Tentu saja banyak pilihan jawabannya. Di antaranya adalah sinar matahari
yang suka atau tidak suka, perlu atau tidak perlu, selalu menyapa setiap pagi. Jika pertanyaan itu diajukan kepada pekerja di
tengah hutan, jawabannya mungkin saja adalah hijaunya pepohonan. Jika diajukan
kepada pekerja di tengah hutan yang berada pada ketinggian antara 100 sampai 500
meter di atas permukaan laut, dengan curah hujan rata-rata mencapai 195 mm
setiap bulan, dan jumlah bulan basah antara lima sampai tujuh bulan per tahun, jawabannya bisa jadi adalah
kabut.
Ya, bagi pekerja di tengah hutan, kabut adalah pemandangan sehari-hari. Terlebih
lagi di musim hujan, di mana kabut sudah muncul pagi-pagi sekali dan bisa
bertahan sampai pukul delapan atau sembilan pagi. Ketika rekan-rekan sejawat di
Jawa sana harus rela bermacet ria menuju kawasan puncak hanya untuk melihat
kabut, di hutan sana para pekerja lapangan hanya perlu membuka korden jendela
saat segerombolan kabut menyergap dari mana-mana.
Mereka bisa sambil duduk santai di teras, ditemani sebatang rokok dan
secangkir kopi, sambil menunggu cahaya matahari untuk sekedar memanaskan badan,
meski terbitnya matahari seringkali tidak sanggup menembus tebalnya kabut.
Alih-alih mencerahkan suasana pagi, sinar matahari kadang ibarat bulan di balik
awan. Setelah ditunggu beberapa lama, kadang hanya sanggup memecah kumpulan
kabut menjadi serpihan kapas putih terapung-apung pada beberapa tempat.
Jadi, apa yang bisa kita lakukan jika setiap hari dikepung kabut?

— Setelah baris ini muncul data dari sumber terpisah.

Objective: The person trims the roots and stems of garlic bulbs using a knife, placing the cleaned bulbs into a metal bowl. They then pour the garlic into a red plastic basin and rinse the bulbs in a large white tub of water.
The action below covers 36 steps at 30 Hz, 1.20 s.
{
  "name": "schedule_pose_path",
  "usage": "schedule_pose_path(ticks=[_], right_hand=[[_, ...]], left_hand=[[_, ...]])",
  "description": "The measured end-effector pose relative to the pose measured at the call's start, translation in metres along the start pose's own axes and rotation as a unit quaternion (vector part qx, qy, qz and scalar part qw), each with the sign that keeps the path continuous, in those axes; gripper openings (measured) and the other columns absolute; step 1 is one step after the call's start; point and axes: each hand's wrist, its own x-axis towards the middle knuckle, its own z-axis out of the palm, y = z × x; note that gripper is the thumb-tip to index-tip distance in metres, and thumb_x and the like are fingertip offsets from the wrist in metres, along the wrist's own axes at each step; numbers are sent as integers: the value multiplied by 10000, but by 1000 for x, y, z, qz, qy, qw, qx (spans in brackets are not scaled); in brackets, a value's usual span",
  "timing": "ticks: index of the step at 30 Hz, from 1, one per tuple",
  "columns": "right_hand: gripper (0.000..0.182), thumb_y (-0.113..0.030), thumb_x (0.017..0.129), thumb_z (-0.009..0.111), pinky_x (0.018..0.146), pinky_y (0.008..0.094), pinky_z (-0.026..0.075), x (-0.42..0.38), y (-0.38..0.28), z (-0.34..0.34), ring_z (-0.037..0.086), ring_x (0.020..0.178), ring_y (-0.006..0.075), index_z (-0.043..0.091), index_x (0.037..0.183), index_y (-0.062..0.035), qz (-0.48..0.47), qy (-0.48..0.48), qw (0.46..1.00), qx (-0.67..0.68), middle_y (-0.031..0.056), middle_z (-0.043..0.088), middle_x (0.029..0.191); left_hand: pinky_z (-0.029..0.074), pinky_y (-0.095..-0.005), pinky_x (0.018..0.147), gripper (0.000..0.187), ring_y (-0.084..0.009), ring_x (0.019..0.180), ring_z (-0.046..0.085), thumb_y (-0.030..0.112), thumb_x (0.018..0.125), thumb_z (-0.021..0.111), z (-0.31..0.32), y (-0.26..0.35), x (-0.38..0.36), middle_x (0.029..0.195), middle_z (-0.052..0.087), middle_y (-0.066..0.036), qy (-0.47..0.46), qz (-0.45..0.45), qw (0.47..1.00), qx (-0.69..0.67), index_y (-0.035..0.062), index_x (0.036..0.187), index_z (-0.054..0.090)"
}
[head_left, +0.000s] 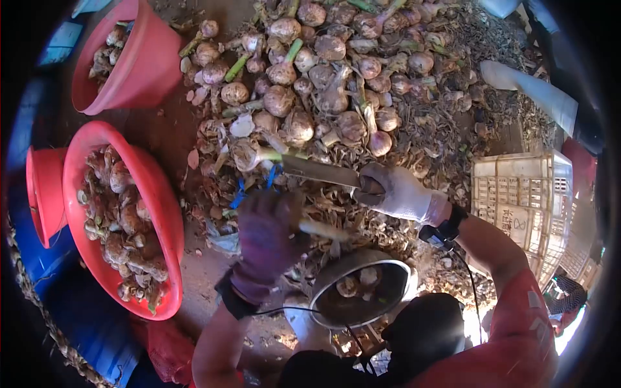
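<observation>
The left hand [268,236], in a purple glove, is closed around an onion, whose pale stalk [323,229] sticks out to the right. The right hand [394,191], in a white glove, is gripped around the handle of a knife [320,171]; the blade is pointed left, just above the left hand. A metal bowl [388,301] with a few bulbs inside is seen below the hands. A heap of onions [323,77] with stalks and dry skins is spread on the ground beyond the knife. Two red basins [165,213] filled with trimmed bulbs are set to the left. A pale plastic crate [524,194] is placed to the right.
</observation>
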Motion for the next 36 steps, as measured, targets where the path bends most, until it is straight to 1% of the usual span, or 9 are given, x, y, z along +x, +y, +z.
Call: schedule_pose_path(ticks=[5,11,13,18,21,28,30,33,36], right_hand=[[379,-339,798,664,624,374,529,15,4,-12,653,673,291,563,1047,-72,-149,51,987,-20,99,648,750],[272,-295,794,647,609,379,531,-50,11,4,648,638,288,595,982,-105,-37,64,997,27,107,643,711],[232,-268,801,615,598,394,529,-85,1,-3,639,617,302,579,967,-110,11,23,998,-52,114,641,715],[271,-262,784,649,660,385,502,-170,-1,-21,614,686,300,553,966,-85,21,51,997,-48,124,612,740],[370,-244,777,648,752,367,521,-207,4,-25,649,803,290,558,1095,-78,29,82,996,-31,119,665,880],[598,-161,765,658,889,309,511,-257,25,-13,629,1023,216,454,1300,14,-64,171,936,301,168,633,1139],[561,-199,779,642,879,340,502,-288,-10,-35,637,990,280,475,1266,23,-28,209,977,-4,162,655,1078],[557,31,762,657,870,292,491,-292,3,-39,546,1081,182,439,1274,49,-24,222,971,89,115,541,1213],[333,-258,795,630,751,408,492,-296,17,-37,633,844,331,563,1042,-44,-141,292,946,-9,165,651,881]], left_hand=[[425,-433,932,638,-331,1088,527,342,623,708,29,-52,10,1148,554,-145,-175,-113,973,96,119,1196,539],[478,-434,876,580,-342,1016,595,413,693,702,50,-61,-93,1222,546,-177,-225,-175,956,74,167,1197,553],[494,-417,843,543,-339,1028,598,389,724,700,32,-48,-116,1165,583,-191,-322,-381,867,-4,140,1185,558],[505,-359,785,382,-271,902,631,177,776,686,-13,-40,-166,1021,634,-146,-69,-265,958,-91,82,1125,566],[492,-258,622,297,-99,776,574,-10,864,539,-83,-7,-163,865,570,4,19,-299,809,-506,83,1145,511],[461,-246,662,392,-107,783,580,207,859,575,-256,138,-230,930,592,-15,100,-333,828,-440,41,1210,526],[464,-246,705,426,-118,823,580,186,840,576,-272,154,-258,962,586,-39,92,-232,846,-471,5,1220,507],[469,-250,731,464,-131,848,576,216,847,582,-277,193,-266,990,584,-58,151,-202,875,-414,-23,1231,480],[452,-246,705,665,-137,807,538,514,879,524,-287,161,-264,1003,546,-99,158,-96,945,-271,-79,1176,476]])
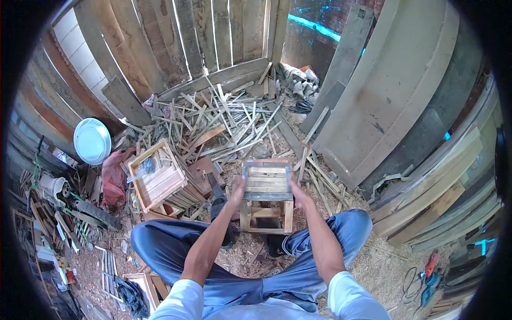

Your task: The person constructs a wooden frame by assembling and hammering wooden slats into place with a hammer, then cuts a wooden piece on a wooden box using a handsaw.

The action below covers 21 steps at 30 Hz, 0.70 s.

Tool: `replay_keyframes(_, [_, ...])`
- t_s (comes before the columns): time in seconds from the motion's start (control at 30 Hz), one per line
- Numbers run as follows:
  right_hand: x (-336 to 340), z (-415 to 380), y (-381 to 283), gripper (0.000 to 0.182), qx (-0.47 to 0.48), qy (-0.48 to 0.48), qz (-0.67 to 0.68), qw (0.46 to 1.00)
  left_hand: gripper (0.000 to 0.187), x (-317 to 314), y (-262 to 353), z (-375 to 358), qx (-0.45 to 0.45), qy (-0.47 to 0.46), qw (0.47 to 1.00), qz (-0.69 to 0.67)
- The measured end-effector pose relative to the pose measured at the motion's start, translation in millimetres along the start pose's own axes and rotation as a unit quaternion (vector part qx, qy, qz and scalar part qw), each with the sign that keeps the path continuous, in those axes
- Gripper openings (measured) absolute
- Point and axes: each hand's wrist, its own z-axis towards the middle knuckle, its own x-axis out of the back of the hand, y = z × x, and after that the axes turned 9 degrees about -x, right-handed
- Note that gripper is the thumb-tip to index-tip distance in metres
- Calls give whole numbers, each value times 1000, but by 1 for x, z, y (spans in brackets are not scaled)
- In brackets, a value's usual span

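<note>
A small wooden stool stands between my knees, with a slatted top inside a dark grey frame and pale legs joined by rails. My left hand grips the left side of its top. On the opposite side, my right hand holds the top's right edge. The fingers of both hands are partly hidden by the frame. To the left, apart from my left hand, is an open wooden box with a small clear plastic item inside.
Thin wood offcuts lie heaped ahead. Large boards lean at the right, above a corded power tool. At the left are a white basin, a red bag and scrap. Sawdust covers the ground.
</note>
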Motion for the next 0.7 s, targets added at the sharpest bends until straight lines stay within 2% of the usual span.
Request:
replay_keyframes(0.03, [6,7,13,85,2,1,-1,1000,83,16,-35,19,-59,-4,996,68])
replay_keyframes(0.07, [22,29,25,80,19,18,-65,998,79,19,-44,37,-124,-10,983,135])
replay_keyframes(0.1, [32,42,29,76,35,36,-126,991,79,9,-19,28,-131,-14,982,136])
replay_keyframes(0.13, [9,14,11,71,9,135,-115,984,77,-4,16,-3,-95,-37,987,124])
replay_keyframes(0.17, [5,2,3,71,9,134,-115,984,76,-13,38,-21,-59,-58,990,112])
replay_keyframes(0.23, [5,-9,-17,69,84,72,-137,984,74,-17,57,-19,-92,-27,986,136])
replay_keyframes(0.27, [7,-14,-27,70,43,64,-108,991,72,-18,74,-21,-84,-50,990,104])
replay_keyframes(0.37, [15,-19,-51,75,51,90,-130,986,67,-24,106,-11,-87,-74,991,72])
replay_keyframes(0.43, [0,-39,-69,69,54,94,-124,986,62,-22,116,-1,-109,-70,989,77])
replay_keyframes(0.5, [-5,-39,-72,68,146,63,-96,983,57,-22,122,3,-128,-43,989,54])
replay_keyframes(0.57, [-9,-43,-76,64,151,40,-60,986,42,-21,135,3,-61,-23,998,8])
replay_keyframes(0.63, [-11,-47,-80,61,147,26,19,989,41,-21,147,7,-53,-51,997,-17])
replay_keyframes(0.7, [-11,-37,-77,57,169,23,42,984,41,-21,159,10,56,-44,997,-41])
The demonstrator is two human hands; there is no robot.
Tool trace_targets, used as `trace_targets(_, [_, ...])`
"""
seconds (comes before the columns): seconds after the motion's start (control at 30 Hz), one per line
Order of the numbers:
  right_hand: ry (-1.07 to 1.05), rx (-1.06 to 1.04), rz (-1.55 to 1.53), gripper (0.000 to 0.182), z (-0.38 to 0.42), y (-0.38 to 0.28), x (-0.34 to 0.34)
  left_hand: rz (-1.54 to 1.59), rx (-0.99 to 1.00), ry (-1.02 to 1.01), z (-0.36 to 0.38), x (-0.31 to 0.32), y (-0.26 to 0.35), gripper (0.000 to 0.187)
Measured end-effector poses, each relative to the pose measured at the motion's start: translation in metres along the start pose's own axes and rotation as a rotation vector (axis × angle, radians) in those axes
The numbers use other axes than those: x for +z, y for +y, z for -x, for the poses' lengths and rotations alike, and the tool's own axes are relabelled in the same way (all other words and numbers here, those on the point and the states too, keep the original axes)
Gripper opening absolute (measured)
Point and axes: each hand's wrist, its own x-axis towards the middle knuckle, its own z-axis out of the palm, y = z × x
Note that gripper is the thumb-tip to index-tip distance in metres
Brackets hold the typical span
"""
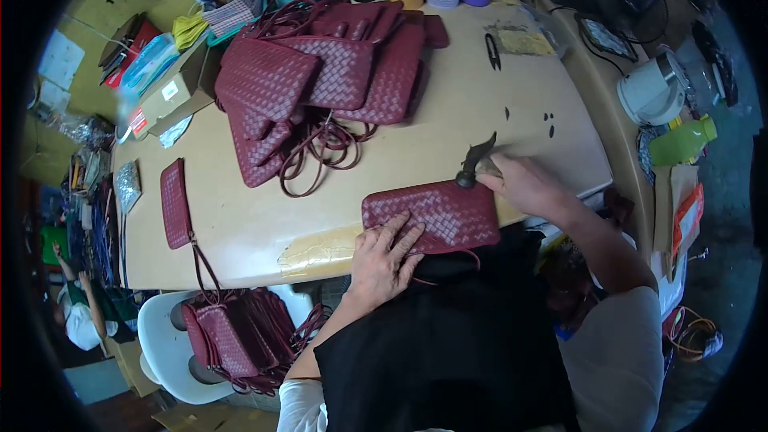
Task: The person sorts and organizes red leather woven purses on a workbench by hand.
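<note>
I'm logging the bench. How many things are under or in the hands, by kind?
Woven maroon pouch: 1, under the left hand
Hammer: 1, in the right hand
Total: 2

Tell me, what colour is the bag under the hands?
Dark red woven bag, seen in the head view.

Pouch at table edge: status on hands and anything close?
Left hand flat on pouch. Right hand grips hammer, head at pouch's top edge. Pouch pile apart.
</note>
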Motion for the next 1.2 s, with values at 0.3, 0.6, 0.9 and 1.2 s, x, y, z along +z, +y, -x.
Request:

Just enjoy it. Nikmati saja. Rasakan saja. Terima saja
sebagai sajian alam yang belum tentu masih bisa kita nikmati di lain hari.
Tidak perlu dipikirkan benar. Karena pada akhirnya kabut akan memudar seiring
tingginya hari, meski juga akan kembali menyapa di keesokan hari….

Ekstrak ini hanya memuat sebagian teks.